Мануэла Санчо была права, говоря, что мы побеждаем. Французов выбили из первого этажа, но они отступили на тот же этаж соседнего дома и теперь дрались там. Когда я спустился вниз, бой сосредоточился в кухне, где неприятель защищался особенно ожесточенно, все остальные комнаты были уже в наших руках. На залитом кровью полулежало множество трупов, как наших, так и французских солдат. Наконец отряд горожан и военных, взбешенных тем, что им никак не удается захватить эту проклятую кухню, откуда так отчаянно стреляют, ворвался в нее со штыками наперевес, и, хотя многие из смельчаков погибли, их натиск решил дело: за ними ринулись другие и, наконец, все остальные.

Устрашенные такой дерзостью, солдаты императора в поисках выхода лихорадочно заметались по лабиринту, который они сами же создали, пробив в стенах комнат проходы. Осажденные гонялись за ними. По коридорам и помещениям, запутанная цепь, которых могла бы свести с ума самого опытного топографа. Настигая врагов, мы уничтожали их. Некоторые из французов отчаявшись, выпрыгивали через окна во двор. Отвоевав таким образом один дом, мы заодно захватили соседний и принудили французов отступить на прежние позиции, то есть в два дома, расположенные в самом начале улицы Павостре.

После этого мы подобрали убитых и раненых. К моему огорчению, среди последних я нашел Агустина Монторью, раненного в правую руку, хотя и не опасно.

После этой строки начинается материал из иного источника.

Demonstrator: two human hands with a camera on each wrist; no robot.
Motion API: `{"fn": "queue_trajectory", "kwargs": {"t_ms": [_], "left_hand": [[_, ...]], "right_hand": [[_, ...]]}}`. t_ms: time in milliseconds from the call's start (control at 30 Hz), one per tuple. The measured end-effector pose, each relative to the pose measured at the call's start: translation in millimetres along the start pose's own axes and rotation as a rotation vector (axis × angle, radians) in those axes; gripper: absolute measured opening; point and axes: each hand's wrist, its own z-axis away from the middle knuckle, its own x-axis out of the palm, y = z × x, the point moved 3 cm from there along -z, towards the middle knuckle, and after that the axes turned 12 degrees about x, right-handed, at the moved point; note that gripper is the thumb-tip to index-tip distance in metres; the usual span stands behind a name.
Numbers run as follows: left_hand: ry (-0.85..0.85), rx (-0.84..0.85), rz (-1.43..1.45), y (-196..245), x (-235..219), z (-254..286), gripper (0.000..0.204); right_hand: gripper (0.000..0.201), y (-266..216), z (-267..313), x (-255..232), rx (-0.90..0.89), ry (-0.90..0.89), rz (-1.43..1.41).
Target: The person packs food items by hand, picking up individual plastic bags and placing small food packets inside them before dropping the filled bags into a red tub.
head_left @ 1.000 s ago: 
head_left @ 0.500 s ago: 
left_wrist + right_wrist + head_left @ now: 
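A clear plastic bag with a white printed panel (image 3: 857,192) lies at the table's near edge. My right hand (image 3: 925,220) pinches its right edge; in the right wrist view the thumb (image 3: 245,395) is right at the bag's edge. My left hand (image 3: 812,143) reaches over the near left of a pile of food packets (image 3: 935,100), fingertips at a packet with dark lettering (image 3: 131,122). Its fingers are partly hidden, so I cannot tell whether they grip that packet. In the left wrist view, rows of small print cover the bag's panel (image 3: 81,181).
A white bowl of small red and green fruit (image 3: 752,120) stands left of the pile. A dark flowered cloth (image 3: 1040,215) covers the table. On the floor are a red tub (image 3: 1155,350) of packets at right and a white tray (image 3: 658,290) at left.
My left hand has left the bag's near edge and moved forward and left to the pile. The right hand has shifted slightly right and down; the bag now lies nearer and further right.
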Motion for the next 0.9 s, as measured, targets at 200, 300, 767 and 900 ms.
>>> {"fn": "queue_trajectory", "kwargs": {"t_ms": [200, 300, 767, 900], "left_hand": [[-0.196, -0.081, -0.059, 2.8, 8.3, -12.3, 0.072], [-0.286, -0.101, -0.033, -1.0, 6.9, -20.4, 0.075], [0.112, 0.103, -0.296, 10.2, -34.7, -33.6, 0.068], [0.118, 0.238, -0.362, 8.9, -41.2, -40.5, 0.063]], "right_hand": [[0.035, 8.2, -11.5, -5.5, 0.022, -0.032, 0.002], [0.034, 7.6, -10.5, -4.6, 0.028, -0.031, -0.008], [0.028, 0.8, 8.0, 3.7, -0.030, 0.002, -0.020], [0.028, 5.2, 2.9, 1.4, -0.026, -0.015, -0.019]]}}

В этот день численность нашего батальона сократилась вдвое.

Несчастные, укрывшиеся на верхнем этаже, надумали вновь расположиться в разных комнатах, но военные, сочтя это опасным, заставили всех покинуть дом и искать себе убежища в более надежных местах.

С каждым днем, часом, мгновением защищать город становилось все труднее ввиду огромных потерь, которые мы несли от огня противника и эпидемии. Тысячу раз счастливы те из сарагосцев, кто, подобно отважным защитникам улицы Паломар близ монастыря Санта-Энграсия, оказался погребенным под руинами взорванных домов. Там, где изувеченные страшными ранами, лишенные всякой помощи люди лежали сотнями и медленно умирали, зрелище было поистине жуткое. Рассчитывать на медицинскую помощь могла лишь сотая доля тех, кто в ней нуждался. Милосердие женщин, усилия патриотов, напряженный груд в лазаретах — всего этого было слишком мало.

Настал день, когда защитниками города овладела какая-то бесчувственность, вернее, тупое нечеловеческое равнодушие. Мы привыкли смотреть на груды мертвецов, как на кучи мешков с шерстью; мы привыкли, не испытывая жалости, взирать на длинные вереницы раненых, жавшихся к стенам домов и лечивших себя как бог на душу положит. Страдания, казалось, заставили забыть о наших телесных потребностях, и жизнь в нас поддерживала одна лишь сила духа. Постоянная близость опасности изменила наш характер: в нем появилась совершенно новая черта — полное презрение ко всему материальному и совершенное безразличие к жизни. Каждый в любую минуту ожидал смерти, и мысль о ней никого не тревожила.

Я вспоминаю, как кто-то рассказывал о попытке выбить французов из монастыря Тринитариев — сказочные подвиги непостижимо отважных участников этой вылазки казались мне тогда чем-то естественным и обычным.

Не помню, говорил ли я о том, что рядом с монастырем Моникас находился монастырь Почтенных августинцев, весьма вместительное здание с довольно большой и архитектурно необычной церковью, отличавшейся просторными коридорами и обширной галереей. Было совершенно очевидно, что французы, овладев монастырем Моникас, приложат все усилия к тому, чтобы захватить второй монастырь и закрепиться, надежно и окончательно, в этой части города.

— В бою за Моникас нам не довелось участвовать, — сказал мне Пирли, — зато сегодня мы будем иметь удовольствие драться не на живот, а на смерть за монастырские стены Сан Агустина. Одним эстремадурцам его не отстоять, и нас посылают к ним на подмогу. А как насчет производства в чин, друг мой Арасели? Вам, вероятно, известно, что оба стоящие здесь достойные кабальеро уже стали сержантами?

— Ничего мне не известно, дружище, — ответил я, потому что действительно не подозревал о своем продвижении по иерархической лестнице.